Nach § 86 StGB. wurde H*** zu dreißig Monaten Freiheitsstrafe verurteilt, wovon zwanzig Monate gemäß § 43 a Abs 4 StGB. bedingt nachgesehen wurden. Erschwerend fiel dabei die besonders brutale Vorgangsweise durch Überschütten des auf dem Boden liegenden, schon schwer mißhandelten Opfers mit einer heißen Flüssigkeit ins Gewicht, was eine besondere Gefühlskälte gegenüber der Lebensgefährtin ersehen läßt. Dem standen als mildernd der bisher tadelsfreie Wandel des Angeklagten sowie seine Darstellung der Ereignisse, die immerhin eine Art Schuldeinsicht erkennen ließ, gegenüber.
Entgegen den Berufungsausführungen wurde das Geständnis nicht nur als mildernd genannt, sondern, wie die bei einem bis zu zehn Jahren reichenden Rahmen verhängte Strafe zeigt, auch ausreichend gewürdigt. Der weitere Milderungsgrund eines bisher ordentlichen Lebenswandels und eines auffallenden Widerspruchs der Tat mit dem zum sonstigen Verhalten (§ 34 Z. 2 StGB.) ist infolge des Umstands, daß dem nunmehr abgeurteilten Verbrechen zahlreiche Mißhandlungen der Lebensgefährtin vorangegangen sind, zu verneinen. Insoweit sind die erstinstanzlichen Strafzumessungsgründe zum Nachteil des Berufungswerbers zu korrigieren.

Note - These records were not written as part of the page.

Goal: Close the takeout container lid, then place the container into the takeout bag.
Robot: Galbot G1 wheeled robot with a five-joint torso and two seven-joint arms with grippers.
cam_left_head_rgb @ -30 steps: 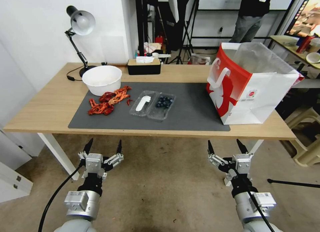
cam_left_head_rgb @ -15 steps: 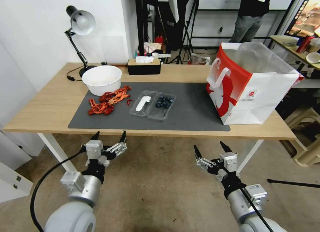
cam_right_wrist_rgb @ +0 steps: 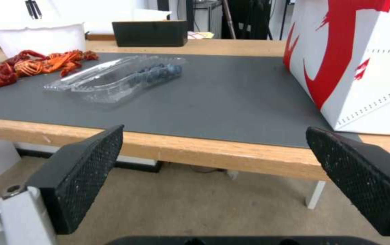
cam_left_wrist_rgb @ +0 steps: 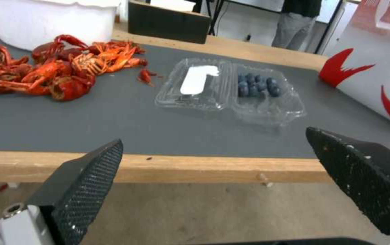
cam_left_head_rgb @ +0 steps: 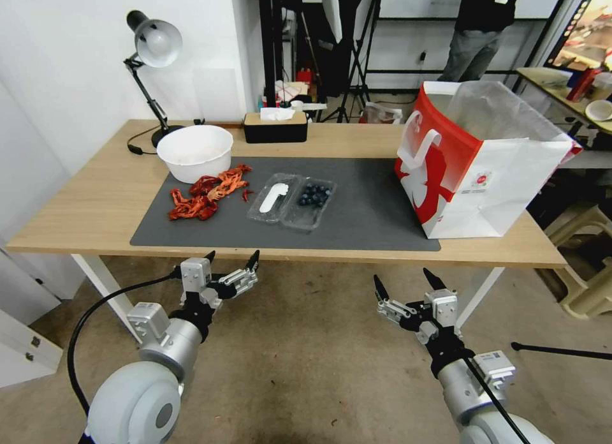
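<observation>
overhead, the small clear plastic clamshell takeout container (cam_left_head_rgb: 292,200) lies open on the dark grey mat (cam_left_head_rgb: 370,208), its labelled clear lid (cam_left_head_rgb: 274,198) flat beside the blueberries, well apart from the large red-and-white paper takeout bag (cam_left_head_rgb: 475,160). left gripper (cam_left_head_rgb: 233,259) and right gripper (cam_left_head_rgb: 407,281) hover below the table edge, fingers apart. left wrist: container (cam_left_wrist_rgb: 231,90) lies beyond spread fingers (cam_left_wrist_rgb: 88,182). right wrist: bag (cam_right_wrist_rgb: 362,58) stands beside the mat.

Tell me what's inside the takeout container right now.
The takeout container lies open on the grey mat, a small cluster of dark blueberries in its tray. The lid lies flat beside it, white label showing, nothing covering the berries.

clear glossy plastic takeout container (cam_left_head_rgb: 292,201), matt grey mat (cam_left_head_rgb: 370,208) — wooden table (cam_left_head_rgb: 95,201)
</observation>
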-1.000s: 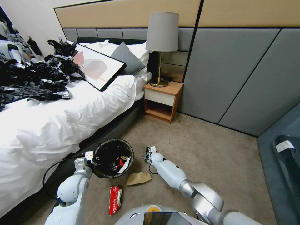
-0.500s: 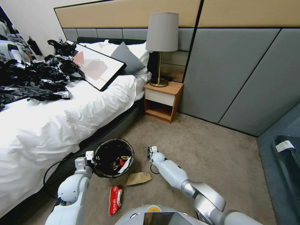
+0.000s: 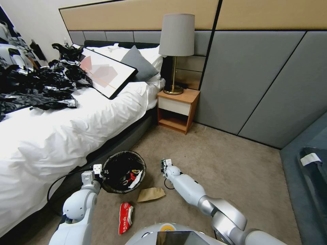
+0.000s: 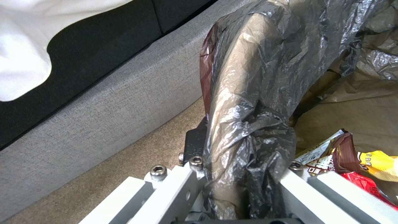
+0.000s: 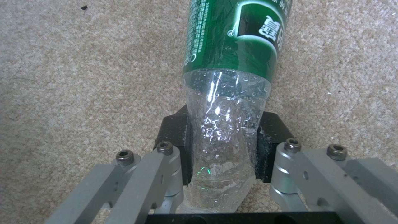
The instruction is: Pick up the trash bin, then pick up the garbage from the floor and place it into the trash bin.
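Trash bin [image 3: 123, 172], beside the bed [image 3: 68, 136], has its lined rim clamped by the left gripper [image 4: 240, 174]; right of it, the right gripper [image 5: 224, 149] clamps a plastic bottle [image 5: 232, 62].

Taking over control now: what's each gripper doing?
Left gripper: shut on the trash bin rim, bag liner pinched.
Right gripper: shut on a clear plastic bottle, low over the carpet.
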Available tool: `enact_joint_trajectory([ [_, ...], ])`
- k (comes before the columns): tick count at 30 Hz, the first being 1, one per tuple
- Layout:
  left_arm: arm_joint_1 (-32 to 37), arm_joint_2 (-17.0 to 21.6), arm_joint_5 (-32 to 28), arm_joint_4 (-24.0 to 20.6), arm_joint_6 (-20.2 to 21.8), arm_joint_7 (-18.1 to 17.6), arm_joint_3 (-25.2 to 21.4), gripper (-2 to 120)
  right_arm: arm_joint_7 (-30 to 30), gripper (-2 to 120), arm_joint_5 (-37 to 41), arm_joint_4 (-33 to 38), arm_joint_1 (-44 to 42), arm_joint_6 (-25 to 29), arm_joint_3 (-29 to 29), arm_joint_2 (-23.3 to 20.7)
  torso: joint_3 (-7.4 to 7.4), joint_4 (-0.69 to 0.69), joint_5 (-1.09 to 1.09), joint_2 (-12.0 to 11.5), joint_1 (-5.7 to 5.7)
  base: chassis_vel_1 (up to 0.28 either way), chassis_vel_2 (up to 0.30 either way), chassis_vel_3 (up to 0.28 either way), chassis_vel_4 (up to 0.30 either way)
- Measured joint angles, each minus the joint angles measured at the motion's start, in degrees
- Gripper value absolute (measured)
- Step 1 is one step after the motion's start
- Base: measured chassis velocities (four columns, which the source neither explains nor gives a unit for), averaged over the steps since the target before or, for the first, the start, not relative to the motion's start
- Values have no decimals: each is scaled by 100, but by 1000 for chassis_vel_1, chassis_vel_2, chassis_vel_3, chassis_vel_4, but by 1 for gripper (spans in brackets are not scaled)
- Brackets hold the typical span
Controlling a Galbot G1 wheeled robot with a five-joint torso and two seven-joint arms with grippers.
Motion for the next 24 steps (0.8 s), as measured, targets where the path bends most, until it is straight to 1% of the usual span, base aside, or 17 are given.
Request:
enact_joint_trajectory([
  [3, 1, 2, 0, 0, 0, 1, -10, 0, 56, 25, 70, 146, -25, -47, -14, -62, 0, 0, 0, 0, 0, 0, 0, 0, 0],
  [4, -4, 15, -4, 0, 2, 0, -28, 0, 236, 25, 361, 498, -53, -172, -65, -223, 0, 0, 0, 0, 0, 0, 0, 0, 0],
  [6, -6, 24, -8, 0, 6, 1, -36, 0, 308, 25, 495, 652, -61, -219, -78, -289, 0, 0, 0, 0, 0, 0, 0, 0, 0],
  [7, -10, 35, -12, -2, 13, 1, -43, 0, 416, 25, 671, 888, -71, -278, -92, -395, 0, 0, 0, 0, 0, 0, 0, 0, 0],
  [8, -17, 51, -22, -17, 44, 0, -51, 0, 588, 25, 928, 1352, -83, -353, -101, -597, 0, 0, 1, 0, 0, 0, 0, 0, 0],
  [9, -17, 51, -22, -17, 44, 0, -51, 0, 588, 25, 928, 1352, -83, -353, -101, -597, 0, 0, 1, 0, 0, 0, 0, 0, 0],
  [11, -18, 70, -30, -48, 87, 0, -55, 0, 821, 25, 1253, 1983, -84, -441, -72, -838, 0, -1, 0, 0, 0, 0, 0, 0, 0],
  [12, -19, 87, -40, -86, 122, 1, -55, 0, 1016, 25, 1563, 2591, -84, -552, 0, -1064, 0, 0, 1, 0, 0, 0, 0, 0, 0],
  [13, -19, 87, -40, -86, 122, 1, -55, 0, 1016, 25, 1563, 2591, -84, -552, 0, -1064, 0, 0, 1, 0, 0, 0, 0, 0, 0],
  [15, -31, 103, -45, -116, 159, 4, -57, 0, 1225, 25, 1898, 3336, -77, -659, 108, -1405, 0, 2, 1, 1, 0, 0, 0, 0, 0],
  [16, -55, 116, -48, -141, 182, 16, -42, 0, 1409, 25, 2148, 4163, -87, -727, 221, -1933, -1, 4, 4, 1, 0, 0, 0, 0, 0],
  [17, -55, 116, -48, -141, 182, 16, -42, 0, 1409, 25, 2148, 4163, -87, -727, 221, -1933, -1, 4, 4, 1, 0, 0, 0, 0, 0],
  [19, -77, 118, -39, -155, 187, 23, -19, 0, 1544, 25, 2325, 4800, -123, -755, 338, -2436, 0, -2, 0, 1, 0, 0, 0, 0, 0],
  [20, -93, 112, -36, -174, 194, 32, 18, 0, 1655, 25, 2571, 5406, -189, -778, 452, -2843, -1, -5, 2, 1, 0, 0, 0, 0, 0],
  [21, -93, 112, -36, -174, 194, 32, 18, 0, 1655, 25, 2571, 5406, -189, -778, 452, -2843, -1, -5, 2, 1, 0, 0, 0, 0, 0],
  [23, -103, 101, -28, -196, 198, 41, 55, 0, 1732, 25, 2777, 5931, -264, -787, 579, -3152, -1, -5, 3, 1, -1, 0, 0, 0, 0],
  [24, -108, 79, 1, -202, 199, 45, 92, 0, 1808, 25, 2991, 6443, -361, -811, 718, -3409, -1, -3, 2, 1, 0, 0, 0, 0, 0],
])
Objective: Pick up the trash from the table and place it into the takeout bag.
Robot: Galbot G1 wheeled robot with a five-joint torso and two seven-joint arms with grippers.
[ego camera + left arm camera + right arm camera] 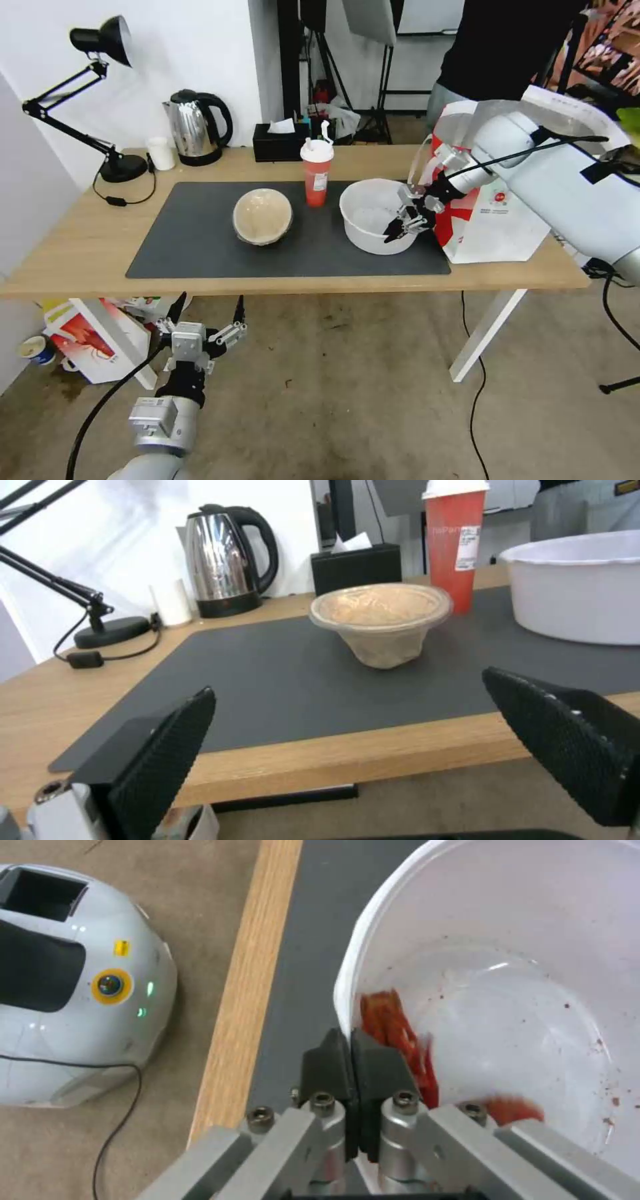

Lang andauernde, dem Tod vorangehende Qualen des Opfers wurden nicht als erschwerend angenommen. Die Gefühlskälte wiederum kann nicht, wie die Berufung meint, mit dem Hinweis, daß der Tat ein außergewöhnlicher Streit vorausgegangen sei, aufgewogen werden; dies ganz abgesehen davon, daß für eine Auseinandersetzung mit dem Opfer keine Anhaltspunkte gegeben sind, weil der Angeklagte ohne jeglichen Wortwechsel auf das auf dem Boden liegende Opfer geschlagen und getreten hat (S. 158 f). Die Alkoholisierung wurde zu Recht nicht als mildernd gewertet, weil dem Berufungswerber bekannt war, daß er in diesem Zustand enthemmt ist und zu Zornausbrüchen mit Aggressionen neigt (S. 101). Generalpräventive Gründe wurden als straferhöhend nicht genannt, sodaß die diesbezüglichen Berufungsausführungen einer Grundlage entbehren.
Kommt sonach eine Strafreduktion nicht in Betracht, so scheidet die Anwendung des § 43 StGB. kraft Gesetzes aus (Abs 1: zwei Jahre nicht übersteigende Freiheitsstrafe). Weiterer Gründe hiefür bedarf es nicht.
Es besteht aber auch kein Anlaß, einen größeren Teil der verhängten Strafe bedingt nachzusehen. Die "hohe Wahrscheinlichkeit", daß der Angeklagte künftighin nicht mehr straffällig wird, war überhaupt Voraussetzung für die Anwendung des § 43 a Abs 4 StGB. Die von der Berufung auch in diesem Zusammenhang erwähnte Generalprävention hatte, wie die Urteilsgründe deutlich zeigen, auf das Maß des unmittelbar zu vollziehenden Strafteils keinen Einfluß.